Yang Hong, de Onis Mercedes
Department of Nutrition, World Health Organization, Geneva, Switzerland.
BMC Pediatr. 2008 May 5;8:19. doi: 10.1186/1471-2431-8-19.
The child growth standards released by the World Health Organization (WHO) in 2006 have several technical advantages over the previous 1977 National Center for Health Statistics (NCHS)/WHO reference and are recommended for international comparisons and secular trend analysis of child malnutrition. To obtain comparable data over time, earlier surveys should be reanalyzed using the WHO standards; however, reanalysis is impossible for older surveys since the raw data are not available. This paper provides algorithms for converting estimates of child malnutrition based on the NCHS reference into estimates based on the WHO standards.
Sixty-eight surveys from the WHO Global Database on Child Growth and Malnutrition were analyzed using the WHO standards to derive estimates of underweight, stunting, wasting and overweight. The prevalences based on the NCHS reference were taken directly from the database. National/regional estimates with a minimum sample size of 400 children were used to develop the algorithms. For each indicator, a simple linear regression model was fitted, using the logit of WHO and NCHS estimates as, respectively, dependent and independent variables. The resulting algorithms were validated using a different set of surveys, on the basis of which the point estimate and 95% confidence interval (CI) of the predicted WHO prevalence were compared to the observed prevalence.
In total, 271 data points were used to develop the algorithms. The correlation coefficients (R2) were all greater than 0.90, indicating that most of the variability of the dependent variable is explained by the fitted model. The average difference between the predicted WHO estimate and the observed value was <0.5% for stunting, wasting and overweight.

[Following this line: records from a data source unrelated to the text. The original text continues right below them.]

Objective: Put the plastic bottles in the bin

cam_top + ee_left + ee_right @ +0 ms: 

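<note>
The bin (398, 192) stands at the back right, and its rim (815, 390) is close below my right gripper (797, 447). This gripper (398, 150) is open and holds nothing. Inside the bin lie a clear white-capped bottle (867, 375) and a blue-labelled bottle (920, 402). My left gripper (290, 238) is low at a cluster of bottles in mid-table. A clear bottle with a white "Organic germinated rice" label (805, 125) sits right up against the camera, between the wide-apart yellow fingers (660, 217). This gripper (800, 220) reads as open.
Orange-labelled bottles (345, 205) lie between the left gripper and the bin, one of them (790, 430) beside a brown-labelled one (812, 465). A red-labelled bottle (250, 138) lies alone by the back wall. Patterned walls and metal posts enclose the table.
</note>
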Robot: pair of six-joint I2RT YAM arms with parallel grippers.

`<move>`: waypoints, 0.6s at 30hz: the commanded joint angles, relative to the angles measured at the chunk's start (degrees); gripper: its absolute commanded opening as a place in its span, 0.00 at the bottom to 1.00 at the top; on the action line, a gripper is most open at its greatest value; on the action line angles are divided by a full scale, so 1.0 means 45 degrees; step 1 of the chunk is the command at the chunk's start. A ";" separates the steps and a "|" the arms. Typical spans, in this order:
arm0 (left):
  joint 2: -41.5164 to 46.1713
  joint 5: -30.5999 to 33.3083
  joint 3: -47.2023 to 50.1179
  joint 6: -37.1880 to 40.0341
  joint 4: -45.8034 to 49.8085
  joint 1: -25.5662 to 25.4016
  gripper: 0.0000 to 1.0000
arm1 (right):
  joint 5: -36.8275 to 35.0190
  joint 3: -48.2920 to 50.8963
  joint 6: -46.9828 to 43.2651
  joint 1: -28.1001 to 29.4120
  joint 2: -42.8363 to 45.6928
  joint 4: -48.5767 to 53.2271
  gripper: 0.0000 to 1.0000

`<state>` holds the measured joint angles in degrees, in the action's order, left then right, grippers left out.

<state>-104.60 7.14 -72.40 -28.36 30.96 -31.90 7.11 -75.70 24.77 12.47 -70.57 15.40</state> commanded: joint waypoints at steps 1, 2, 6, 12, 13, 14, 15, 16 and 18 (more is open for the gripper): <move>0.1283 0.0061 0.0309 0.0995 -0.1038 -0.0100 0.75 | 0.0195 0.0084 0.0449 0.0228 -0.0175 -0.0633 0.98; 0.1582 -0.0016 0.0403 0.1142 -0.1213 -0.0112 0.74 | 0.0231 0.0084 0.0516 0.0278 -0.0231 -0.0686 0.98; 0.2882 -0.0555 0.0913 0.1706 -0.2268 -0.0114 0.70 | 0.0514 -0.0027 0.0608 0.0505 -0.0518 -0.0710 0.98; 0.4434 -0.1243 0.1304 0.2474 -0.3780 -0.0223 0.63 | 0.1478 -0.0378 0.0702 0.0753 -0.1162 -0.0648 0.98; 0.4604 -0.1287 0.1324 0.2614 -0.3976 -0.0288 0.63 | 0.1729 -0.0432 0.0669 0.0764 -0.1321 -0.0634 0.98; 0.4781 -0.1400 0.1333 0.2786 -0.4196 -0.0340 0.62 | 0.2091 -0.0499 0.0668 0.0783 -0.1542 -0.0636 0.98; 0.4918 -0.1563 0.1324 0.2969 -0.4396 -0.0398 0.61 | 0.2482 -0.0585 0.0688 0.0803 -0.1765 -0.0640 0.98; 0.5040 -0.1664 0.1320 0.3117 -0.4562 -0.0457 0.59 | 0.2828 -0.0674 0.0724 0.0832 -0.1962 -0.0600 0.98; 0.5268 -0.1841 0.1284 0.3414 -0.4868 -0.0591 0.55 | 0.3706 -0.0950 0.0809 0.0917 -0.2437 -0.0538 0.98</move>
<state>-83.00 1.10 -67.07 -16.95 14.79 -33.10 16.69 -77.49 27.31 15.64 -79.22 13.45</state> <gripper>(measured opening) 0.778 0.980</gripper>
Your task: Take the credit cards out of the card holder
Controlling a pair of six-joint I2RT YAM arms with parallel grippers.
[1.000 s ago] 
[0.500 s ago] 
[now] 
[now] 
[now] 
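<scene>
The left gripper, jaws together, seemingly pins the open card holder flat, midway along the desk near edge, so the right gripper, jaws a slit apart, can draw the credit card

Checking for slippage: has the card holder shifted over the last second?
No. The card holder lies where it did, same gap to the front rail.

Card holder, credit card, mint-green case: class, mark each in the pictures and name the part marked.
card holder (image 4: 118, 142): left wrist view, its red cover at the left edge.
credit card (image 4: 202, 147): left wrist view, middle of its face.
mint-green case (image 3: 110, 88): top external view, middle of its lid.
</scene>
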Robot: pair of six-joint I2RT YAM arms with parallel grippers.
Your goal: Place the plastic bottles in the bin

For underweight, the mean difference was 0.8%. The proportion of the 95% CI of the predicted estimate containing the observed prevalence was above 90% for all four indicators. The algorithms performed equally well for surveys without the entire age coverage 0 to 60 months.

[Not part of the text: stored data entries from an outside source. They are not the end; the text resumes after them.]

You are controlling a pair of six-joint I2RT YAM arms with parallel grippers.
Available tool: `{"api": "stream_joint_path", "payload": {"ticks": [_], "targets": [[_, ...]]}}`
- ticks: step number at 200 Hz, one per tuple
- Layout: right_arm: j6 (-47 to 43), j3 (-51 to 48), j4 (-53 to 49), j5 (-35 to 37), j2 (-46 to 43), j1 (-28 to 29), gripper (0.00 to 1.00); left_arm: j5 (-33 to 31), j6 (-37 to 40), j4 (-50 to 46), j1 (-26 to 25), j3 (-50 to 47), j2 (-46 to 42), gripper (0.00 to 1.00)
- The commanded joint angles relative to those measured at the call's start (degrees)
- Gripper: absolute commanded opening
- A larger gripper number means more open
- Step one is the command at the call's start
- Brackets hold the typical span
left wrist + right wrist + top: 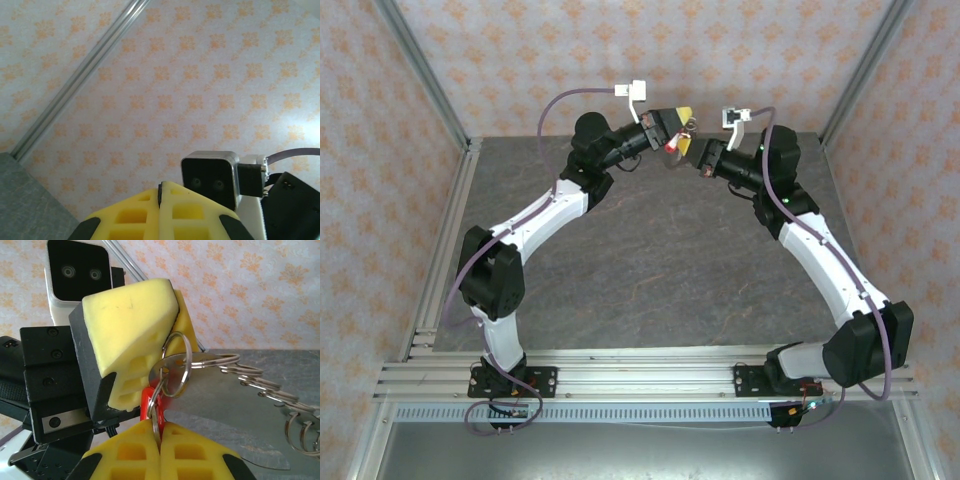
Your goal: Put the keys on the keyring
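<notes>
Both grippers are meeting high over the far side of the table [650, 270]. The right gripper [160, 429] is pinching the red keys [146, 402] tight. The left gripper [175, 332] is squeezing the keyring [239, 370] (its little rings are hanging out sideways).

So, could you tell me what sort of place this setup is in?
Probably a lab robot cell: patterned backdrop panels enclose a grey tabletop, aluminium frame rails edge it, and the left arm and right arm are bolted at its near side.
</notes>
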Motion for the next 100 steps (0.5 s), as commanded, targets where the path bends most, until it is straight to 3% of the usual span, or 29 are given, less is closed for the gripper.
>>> {"api": "stream_joint_path", "payload": {"ticks": [1, 55, 100], "targets": [[-1.2, 3.1, -3.4, 3.1, 0.3, 0.6, 0.00, -0.4, 6.8, -3.4, -1.7, -0.3, -5.3, 0.00], [0.7, 4.0, -6.5, 8.3, -0.9, 0.6, 0.00, -2.1, 13.0, -8.9, -1.9, -2.1, -7.1, 0.00], [1.1, 5.7, -7.2, 9.3, -0.4, 0.7, 0.00, -2.3, 12.7, -8.4, -2.0, -3.0, -7.1, 0.00]]}}
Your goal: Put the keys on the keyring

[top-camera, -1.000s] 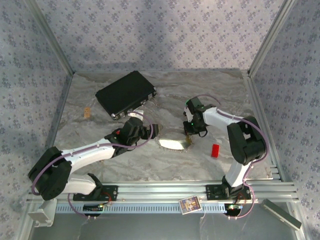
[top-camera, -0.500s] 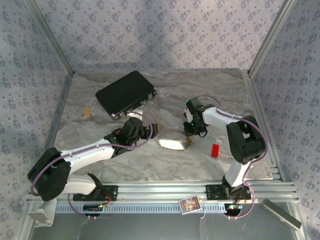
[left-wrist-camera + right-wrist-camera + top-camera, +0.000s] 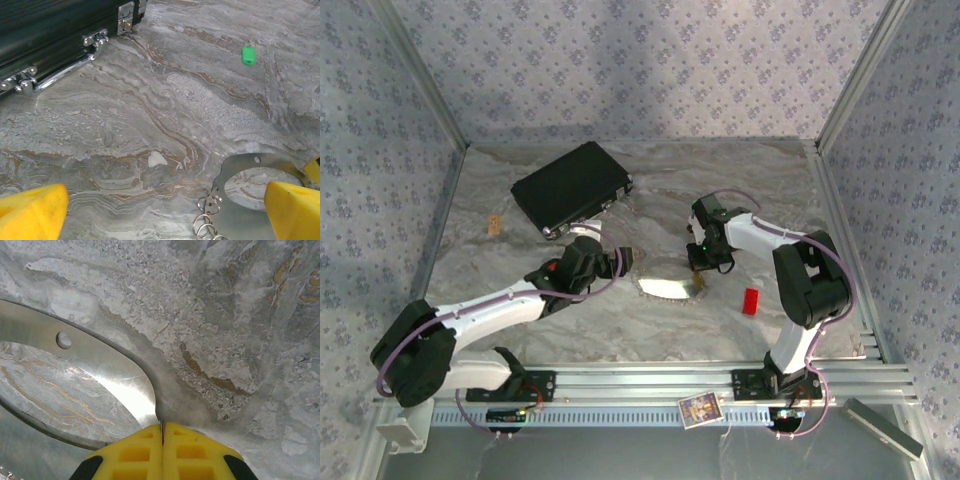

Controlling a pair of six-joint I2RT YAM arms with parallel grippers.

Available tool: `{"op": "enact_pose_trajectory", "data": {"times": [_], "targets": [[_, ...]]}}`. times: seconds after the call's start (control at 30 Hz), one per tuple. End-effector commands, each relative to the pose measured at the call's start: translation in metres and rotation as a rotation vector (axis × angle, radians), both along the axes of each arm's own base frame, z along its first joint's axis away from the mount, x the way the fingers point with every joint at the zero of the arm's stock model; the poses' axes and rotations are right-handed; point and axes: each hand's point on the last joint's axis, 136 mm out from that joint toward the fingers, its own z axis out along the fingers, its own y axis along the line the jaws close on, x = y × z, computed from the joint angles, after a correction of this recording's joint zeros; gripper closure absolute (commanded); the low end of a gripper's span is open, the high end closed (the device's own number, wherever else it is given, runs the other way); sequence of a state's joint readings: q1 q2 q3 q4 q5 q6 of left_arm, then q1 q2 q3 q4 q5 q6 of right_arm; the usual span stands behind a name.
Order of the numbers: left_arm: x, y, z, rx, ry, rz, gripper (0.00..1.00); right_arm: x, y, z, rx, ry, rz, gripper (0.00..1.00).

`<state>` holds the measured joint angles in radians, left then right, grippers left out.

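Left gripper (image 3: 165,214) gapes open: keyring (image 3: 242,162) near at two o'clock, green key (image 3: 248,54) well apart at one o'clock.

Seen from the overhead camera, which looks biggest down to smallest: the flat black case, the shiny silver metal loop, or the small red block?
1. Flat black case, by far the largest.
2. Shiny silver metal loop.
3. Small red block, the smallest.
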<state>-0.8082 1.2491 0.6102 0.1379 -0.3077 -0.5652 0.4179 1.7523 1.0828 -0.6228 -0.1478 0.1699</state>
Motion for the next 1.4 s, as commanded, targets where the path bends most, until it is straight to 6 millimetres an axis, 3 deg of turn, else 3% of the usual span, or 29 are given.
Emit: {"op": "enact_pose_trajectory", "data": {"times": [0.0, 0.07, 0.2, 0.4, 0.63, 0.73, 0.93, 1.13, 1.3, 1.37], "targets": [[-0.002, 0.008, 0.007, 0.026, -0.034, 0.013, 0.0, 0.001, 0.002, 0.01, -0.009, -0.012, 0.019, 1.0], [-0.002, 0.011, 0.011, 0.046, -0.051, 0.009, 0.02, 0.002, 0.005, 0.018, -0.015, -0.044, 0.053, 1.0], [-0.001, 0.018, 0.023, 0.101, -0.094, -0.009, 0.16, 0.005, 0.015, 0.043, -0.016, -0.134, 0.116, 1.0], [0.002, 0.022, 0.055, 0.179, -0.206, -0.095, 0.19, 0.007, 0.035, 0.097, 0.021, -0.303, 0.204, 1.0], [-0.012, 0.005, 0.113, 0.144, -0.431, -0.297, 0.26, -0.013, 0.08, 0.159, 0.184, -0.531, 0.483, 1.0], [-0.026, -0.007, 0.124, 0.156, -0.488, -0.427, 0.33, -0.024, 0.097, 0.181, 0.232, -0.635, 0.62, 1.0], [-0.042, -0.016, 0.122, 0.254, -0.517, -0.588, 0.45, -0.04, 0.114, 0.204, 0.275, -0.708, 0.791, 1.0], [-0.063, -0.034, 0.113, 0.278, -0.55, -0.793, 0.59, -0.057, 0.124, 0.213, 0.327, -0.735, 0.92, 1.0], [-0.068, -0.04, 0.105, 0.29, -0.543, -0.854, 0.63, -0.075, 0.13, 0.209, 0.357, -0.713, 1.021, 1.0], [-0.071, -0.042, 0.105, 0.286, -0.541, -0.874, 0.64, -0.077, 0.134, 0.221, 0.368, -0.744, 1.053, 1.0]]}}
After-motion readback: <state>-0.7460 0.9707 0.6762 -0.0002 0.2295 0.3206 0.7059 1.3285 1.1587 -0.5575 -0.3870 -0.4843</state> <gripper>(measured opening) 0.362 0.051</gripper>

To obtain comparable data concerning child malnutrition, individual survey data should be analyzed using the WHO standards. When the raw data are not available, the algorithms presented here provide a highly accurate tool for converting existing NCHS estimates into WHO estimates.

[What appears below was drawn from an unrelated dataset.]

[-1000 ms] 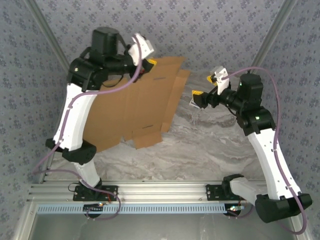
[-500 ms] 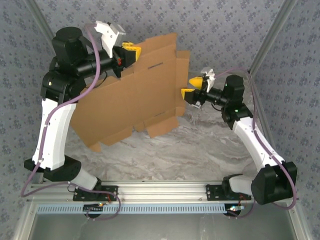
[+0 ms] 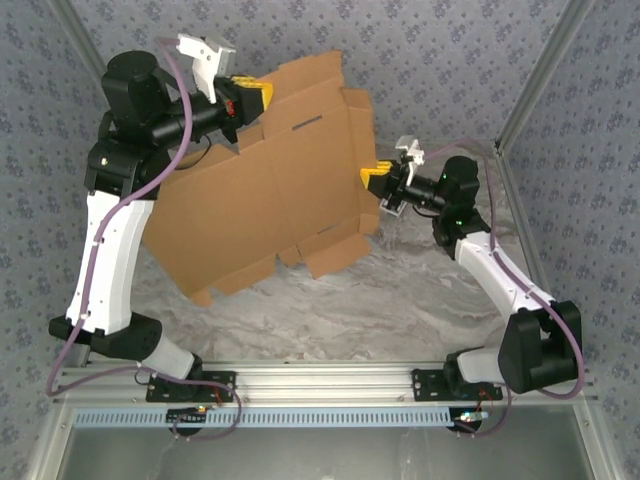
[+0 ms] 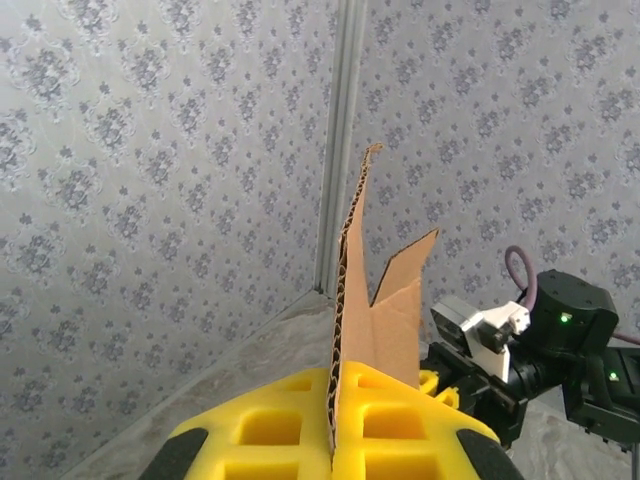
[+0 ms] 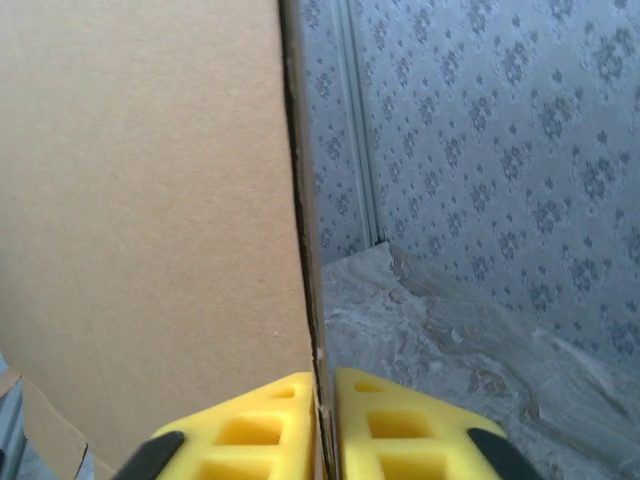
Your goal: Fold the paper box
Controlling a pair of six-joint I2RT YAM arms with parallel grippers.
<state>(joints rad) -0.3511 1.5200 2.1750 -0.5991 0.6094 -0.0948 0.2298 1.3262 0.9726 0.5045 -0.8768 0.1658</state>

世界卫生组织(WHO)2006年发布的儿童生长标准相较于之前1977年美国国家卫生统计中心(NCHS)/WHO的参考标准具有多项技术优势,被推荐用于儿童营养不良的国际比较和长期趋势分析。为了获得不同时期可比的数据,早期调查应使用WHO标准重新分析;然而,由于无法获取原始数据,对于较早的调查无法进行重新分析。本文提供了将基于NCHS参考标准的儿童营养不良估计值转换为基于WHO标准估计值的算法。
利用WHO全球儿童生长与营养不良数据库中的68项调查,采用WHO标准得出体重不足、发育迟缓、消瘦和超重的估计值。基于NCHS参考标准的患病率直接取自该数据库。使用最小样本量为400名儿童的国家/地区估计值来开发算法。对于每个指标,拟合一个简单线性回归模型,分别将WHO和NCHS估计值的对数几率作为因变量和自变量。使用另一组调查对所得算法进行验证,在此基础上,将预测的WHO患病率的点估计值和95%置信区间(CI)与观察到的患病率进行比较。
总共使用了271个数据点来开发算法。相关系数(R2)均大于0.90,表明拟合模型解释了因变量的大部分变异性。对于发育迟缓、消瘦和超重,预测的WHO估计值与观察值之间的平均差异<0.5%。对于体重不足,平均差异为0.8%。所有四个指标的预测估计值的95%CI包含观察到的患病率的比例均高于90%。对于未涵盖0至60个月整个年龄范围的调查,该算法表现同样良好。
为了获得有关儿童营养不良的可比数据,应使用WHO标准对单个调查数据进行分析。当无法获取原始数据时,本文提出的算法提供了一种将现有NCHS估计值转换为WHO估计值的高精度工具。